Flying Tipplers

from the Kitbox


Dropper cage location

Directly in the front of the loft were cages used to hold the droppers. This made it very easy to quickly access a hungry dropper (a pigeon of breed other than Tippler, typically white marked) for tossing at a moments notice. Sometimes young birds don't give you much time when they really need to drop. These 9 cages were also made of 1/2" x 1" welded wire. The door lead to the garage which eventually lead to the house under covered patio. It was handy access when I wanted to walk to the loft without being seen by birds overhead, or when raining.
The chair on the lower left sat directly in front of the young bird kit boxes.
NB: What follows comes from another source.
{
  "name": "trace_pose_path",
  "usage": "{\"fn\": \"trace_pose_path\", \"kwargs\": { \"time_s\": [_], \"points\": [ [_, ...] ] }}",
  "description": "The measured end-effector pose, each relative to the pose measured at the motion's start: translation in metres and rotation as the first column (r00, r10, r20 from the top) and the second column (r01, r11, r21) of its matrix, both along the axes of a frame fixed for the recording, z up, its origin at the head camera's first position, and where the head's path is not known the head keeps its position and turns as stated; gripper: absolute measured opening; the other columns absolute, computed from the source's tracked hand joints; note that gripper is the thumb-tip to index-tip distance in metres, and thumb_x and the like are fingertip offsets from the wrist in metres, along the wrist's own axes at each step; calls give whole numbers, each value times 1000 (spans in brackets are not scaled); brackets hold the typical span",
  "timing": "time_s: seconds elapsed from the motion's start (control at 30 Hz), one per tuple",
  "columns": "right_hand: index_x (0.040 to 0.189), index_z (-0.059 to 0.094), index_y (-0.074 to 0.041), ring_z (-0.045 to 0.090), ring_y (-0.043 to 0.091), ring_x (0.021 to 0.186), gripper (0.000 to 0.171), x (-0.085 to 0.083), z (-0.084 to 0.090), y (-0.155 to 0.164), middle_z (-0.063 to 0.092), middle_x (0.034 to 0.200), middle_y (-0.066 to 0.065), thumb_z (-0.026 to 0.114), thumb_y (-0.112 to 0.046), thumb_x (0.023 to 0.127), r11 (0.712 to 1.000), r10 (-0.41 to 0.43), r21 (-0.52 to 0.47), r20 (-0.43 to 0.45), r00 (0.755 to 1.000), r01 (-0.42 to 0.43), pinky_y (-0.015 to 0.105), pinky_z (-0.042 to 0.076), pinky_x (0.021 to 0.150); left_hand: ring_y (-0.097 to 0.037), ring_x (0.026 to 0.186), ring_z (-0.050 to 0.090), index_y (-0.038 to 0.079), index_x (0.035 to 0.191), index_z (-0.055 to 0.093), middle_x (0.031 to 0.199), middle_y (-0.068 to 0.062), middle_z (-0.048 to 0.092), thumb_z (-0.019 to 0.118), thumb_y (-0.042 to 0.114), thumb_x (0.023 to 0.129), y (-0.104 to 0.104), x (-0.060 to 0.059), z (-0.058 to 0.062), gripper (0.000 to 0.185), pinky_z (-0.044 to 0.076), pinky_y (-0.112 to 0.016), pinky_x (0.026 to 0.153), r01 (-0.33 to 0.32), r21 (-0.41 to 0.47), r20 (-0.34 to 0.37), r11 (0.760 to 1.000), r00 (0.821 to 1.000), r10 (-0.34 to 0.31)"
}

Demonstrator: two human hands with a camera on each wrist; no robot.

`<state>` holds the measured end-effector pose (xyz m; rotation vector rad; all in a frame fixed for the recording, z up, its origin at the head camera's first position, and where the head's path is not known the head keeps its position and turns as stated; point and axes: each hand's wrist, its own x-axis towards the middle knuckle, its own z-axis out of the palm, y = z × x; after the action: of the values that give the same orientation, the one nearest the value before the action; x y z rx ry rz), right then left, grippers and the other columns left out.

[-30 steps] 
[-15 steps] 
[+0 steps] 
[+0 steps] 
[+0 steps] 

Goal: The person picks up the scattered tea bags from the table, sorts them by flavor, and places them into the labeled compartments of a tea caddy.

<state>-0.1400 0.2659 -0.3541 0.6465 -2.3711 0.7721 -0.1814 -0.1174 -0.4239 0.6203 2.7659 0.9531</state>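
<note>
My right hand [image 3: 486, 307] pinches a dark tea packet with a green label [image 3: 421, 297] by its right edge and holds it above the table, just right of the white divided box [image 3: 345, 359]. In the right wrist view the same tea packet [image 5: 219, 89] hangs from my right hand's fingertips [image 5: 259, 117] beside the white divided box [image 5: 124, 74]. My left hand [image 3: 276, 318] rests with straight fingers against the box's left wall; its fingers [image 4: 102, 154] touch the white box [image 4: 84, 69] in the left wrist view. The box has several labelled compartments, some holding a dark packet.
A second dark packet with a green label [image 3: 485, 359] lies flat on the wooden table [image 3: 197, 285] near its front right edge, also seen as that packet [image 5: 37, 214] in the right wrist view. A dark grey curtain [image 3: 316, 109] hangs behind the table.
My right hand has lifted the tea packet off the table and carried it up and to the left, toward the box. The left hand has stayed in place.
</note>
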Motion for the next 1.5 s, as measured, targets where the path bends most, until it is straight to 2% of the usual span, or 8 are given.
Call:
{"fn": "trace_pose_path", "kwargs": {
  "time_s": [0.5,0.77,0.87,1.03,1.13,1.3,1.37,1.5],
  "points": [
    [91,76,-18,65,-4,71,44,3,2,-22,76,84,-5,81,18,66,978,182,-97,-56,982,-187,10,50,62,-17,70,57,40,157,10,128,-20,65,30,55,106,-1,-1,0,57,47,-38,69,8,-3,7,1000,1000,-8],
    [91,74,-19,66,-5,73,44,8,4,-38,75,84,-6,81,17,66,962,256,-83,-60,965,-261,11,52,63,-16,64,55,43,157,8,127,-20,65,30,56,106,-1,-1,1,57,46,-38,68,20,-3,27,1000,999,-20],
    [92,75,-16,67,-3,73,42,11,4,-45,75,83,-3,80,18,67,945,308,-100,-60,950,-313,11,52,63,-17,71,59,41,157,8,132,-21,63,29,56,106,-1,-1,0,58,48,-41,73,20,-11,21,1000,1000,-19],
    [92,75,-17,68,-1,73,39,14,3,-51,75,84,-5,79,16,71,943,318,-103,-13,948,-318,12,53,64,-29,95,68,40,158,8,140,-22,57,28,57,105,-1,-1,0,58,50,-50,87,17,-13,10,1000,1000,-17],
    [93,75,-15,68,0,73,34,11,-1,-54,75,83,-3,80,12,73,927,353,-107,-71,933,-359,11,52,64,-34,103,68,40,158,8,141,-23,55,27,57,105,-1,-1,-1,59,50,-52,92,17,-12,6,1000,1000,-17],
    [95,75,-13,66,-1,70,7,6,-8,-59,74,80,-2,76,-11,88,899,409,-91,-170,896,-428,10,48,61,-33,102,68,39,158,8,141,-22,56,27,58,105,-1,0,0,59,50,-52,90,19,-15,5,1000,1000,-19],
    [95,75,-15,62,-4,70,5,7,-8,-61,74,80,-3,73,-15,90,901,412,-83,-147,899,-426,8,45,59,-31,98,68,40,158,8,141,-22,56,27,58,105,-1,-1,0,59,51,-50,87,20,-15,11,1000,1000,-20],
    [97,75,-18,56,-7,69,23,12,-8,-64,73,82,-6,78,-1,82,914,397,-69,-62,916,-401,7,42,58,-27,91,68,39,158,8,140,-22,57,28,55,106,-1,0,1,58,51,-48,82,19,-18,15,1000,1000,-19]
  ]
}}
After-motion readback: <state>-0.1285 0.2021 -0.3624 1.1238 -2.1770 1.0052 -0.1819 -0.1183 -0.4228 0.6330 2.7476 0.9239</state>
This is were I spent many hours sitting in front of the loft watching and observing, calculating & dreaming.... California Dreaming--that is.

Release boxes

Pictured here are several of my droppers (Helmets in this case) in a "release box" that was used to release the Tippler Teams later afternoons during the day when I was at work. There were two ways of accomplishing this. At first I used a neighbor of whom I called from a telephone to release. Later I devised an automatic timer (with battery back-up) to automate the process. Later the release boxes were mounted on the wall. Bottom row shows door after being opened.

Working the droppers

Sorry about the focus, but since I'm in the photo, I can't be blamed! That's me dropping birds from my perch. This is where I stood when dropping the team. I coached them into the fly pen from this position and had all the wires to control the doors at my fingertips. This particular photo shows me holding out some grain, while a bird perches onto my hand to get at it. It's important not to let the birds be frightened of their trainer. After all, one spook up after the tippler team has landed could spell trouble if the team can't be coaxed down within the hour.